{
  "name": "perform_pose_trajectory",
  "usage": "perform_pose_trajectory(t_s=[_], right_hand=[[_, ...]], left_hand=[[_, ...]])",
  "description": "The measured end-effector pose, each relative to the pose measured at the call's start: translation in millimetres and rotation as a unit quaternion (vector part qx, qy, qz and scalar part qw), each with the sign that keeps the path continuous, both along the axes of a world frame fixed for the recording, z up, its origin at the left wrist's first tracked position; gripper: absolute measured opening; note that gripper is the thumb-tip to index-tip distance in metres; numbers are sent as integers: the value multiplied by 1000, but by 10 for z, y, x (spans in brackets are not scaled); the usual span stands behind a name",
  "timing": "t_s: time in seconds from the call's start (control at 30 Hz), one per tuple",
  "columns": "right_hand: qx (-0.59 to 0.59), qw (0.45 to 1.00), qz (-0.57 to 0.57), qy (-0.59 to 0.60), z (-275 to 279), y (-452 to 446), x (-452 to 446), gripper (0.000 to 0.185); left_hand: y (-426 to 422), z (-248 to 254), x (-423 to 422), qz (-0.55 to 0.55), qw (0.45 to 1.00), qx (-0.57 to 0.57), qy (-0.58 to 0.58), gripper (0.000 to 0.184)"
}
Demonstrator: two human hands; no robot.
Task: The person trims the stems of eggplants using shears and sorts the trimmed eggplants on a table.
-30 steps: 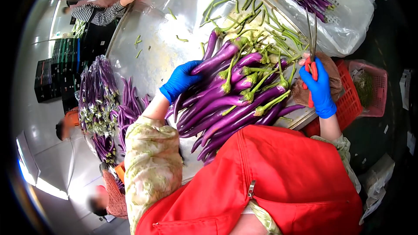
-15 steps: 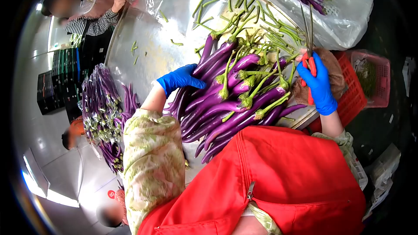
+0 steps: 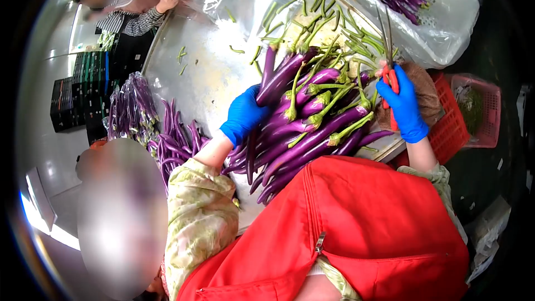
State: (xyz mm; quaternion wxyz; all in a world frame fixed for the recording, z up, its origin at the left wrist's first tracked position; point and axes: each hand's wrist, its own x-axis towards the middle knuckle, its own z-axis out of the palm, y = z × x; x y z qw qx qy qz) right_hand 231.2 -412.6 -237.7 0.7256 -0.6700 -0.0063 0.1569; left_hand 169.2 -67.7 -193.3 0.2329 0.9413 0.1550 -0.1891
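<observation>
A pile of long purple eggplants [image 3: 304, 150] with green stems lies on the metal table in front of me, stems pointing up and to the right. My left hand [image 3: 246, 114], in a blue glove, is closed around the upper part of an eggplant [image 3: 284, 78] at the pile's left side; whether it grips more than one I cannot tell. To the right of the stems, my right hand [image 3: 408, 108], also gloved in blue, holds scissors [image 3: 392, 86] by their red handles. Their long blades point upward, slightly apart.
Cut green stems [image 3: 362, 42] are scattered over the metal table [image 3: 206, 72]. More eggplants [image 3: 175, 145] and a bagged bunch [image 3: 132, 106] lie left. A plastic-lined crate [image 3: 446, 28], a brown cloth [image 3: 421, 86] and red baskets [image 3: 452, 120] are right. Another person's hand [image 3: 168, 1] holds plastic upper left.
My left hand has moved right and down, closing around an eggplant and shifting it. My right hand keeps the scissors in nearly the same place. A blurred person has come in at lower left.
</observation>
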Motion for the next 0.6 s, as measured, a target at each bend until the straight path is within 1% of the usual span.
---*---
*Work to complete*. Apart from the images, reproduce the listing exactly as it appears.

*Answer to the problem*.
{
  "name": "perform_pose_trajectory",
  "usage": "perform_pose_trajectory(t_s=[_], right_hand=[[_, ...]], left_hand=[[_, ...]])",
  "description": "The measured end-effector pose, each relative to the pose measured at the call's start: translation in millimetres and rotation as a unit quaternion (vector part qx, qy, qz and scalar part qw), each with the sign that keeps the path continuous, both along the axes of a world frame fixed for the recording, z up, its origin at the left wrist's first tracked position; gripper: absolute measured opening; note that gripper is the thumb-tip to index-tip distance in metres; numbers are sent as integers: the value multiplied by 1000, but by 10 for z, y, x (spans in brackets are not scaled); the usual span stands behind a name",
  "timing": "t_s: time in seconds from the call's start (control at 30 Hz), one per tuple",
  "columns": "right_hand: qx (-0.59 to 0.59), qw (0.45 to 1.00), qz (-0.57 to 0.57), qy (-0.59 to 0.60), z (-275 to 279), y (-452 to 446), x (-452 to 446), gripper (0.000 to 0.185); left_hand: y (-426 to 422), z (-248 to 254), x (-423 to 422), qz (-0.55 to 0.55), qw (0.45 to 1.00), qx (-0.57 to 0.57), qy (-0.58 to 0.58), gripper (0.000 to 0.184)"
}
Demonstrator: two human hands; no robot.
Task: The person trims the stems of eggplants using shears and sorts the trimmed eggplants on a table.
-30 steps: 
-15 steps: 
+0 steps: 
State: (xyz mm; quaternion wxyz; all in a world frame fixed for the recording, z up, its origin at the left wrist's first tracked position; point and axes: each hand's wrist, its own x-axis towards the middle knuckle, its own z-axis out of the palm, y = z × x; x y z qw qx qy qz) right_hand 231.2 -412.6 -237.7 0.7256 -0.6700 -0.0063 0.1569; left_hand 169.2 -67.7 -193.3 0.2329 0.9413 0.1550 -0.1891
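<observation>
A pile of long purple eggplants [image 3: 304, 150] with green stems lies on the metal table in front of me, stems pointing up and to the right. My left hand [image 3: 246, 114], in a blue glove, is closed around the upper part of an eggplant [image 3: 284, 78] at the pile's left side; whether it grips more than one I cannot tell. To the right of the stems, my right hand [image 3: 408, 108], also gloved in blue, holds scissors [image 3: 392, 86] by their red handles. Their long blades point upward, slightly apart.
Cut green stems [image 3: 362, 42] are scattered over the metal table [image 3: 206, 72]. More eggplants [image 3: 175, 145] and a bagged bunch [image 3: 132, 106] lie left. A plastic-lined crate [image 3: 446, 28], a brown cloth [image 3: 421, 86] and red baskets [image 3: 452, 120] are right. Another person's hand [image 3: 168, 1] holds plastic upper left.
My left hand has moved right and down, closing around an eggplant and shifting it. My right hand keeps the scissors in nearly the same place. A blurred person has come in at lower left.
</observation>
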Motion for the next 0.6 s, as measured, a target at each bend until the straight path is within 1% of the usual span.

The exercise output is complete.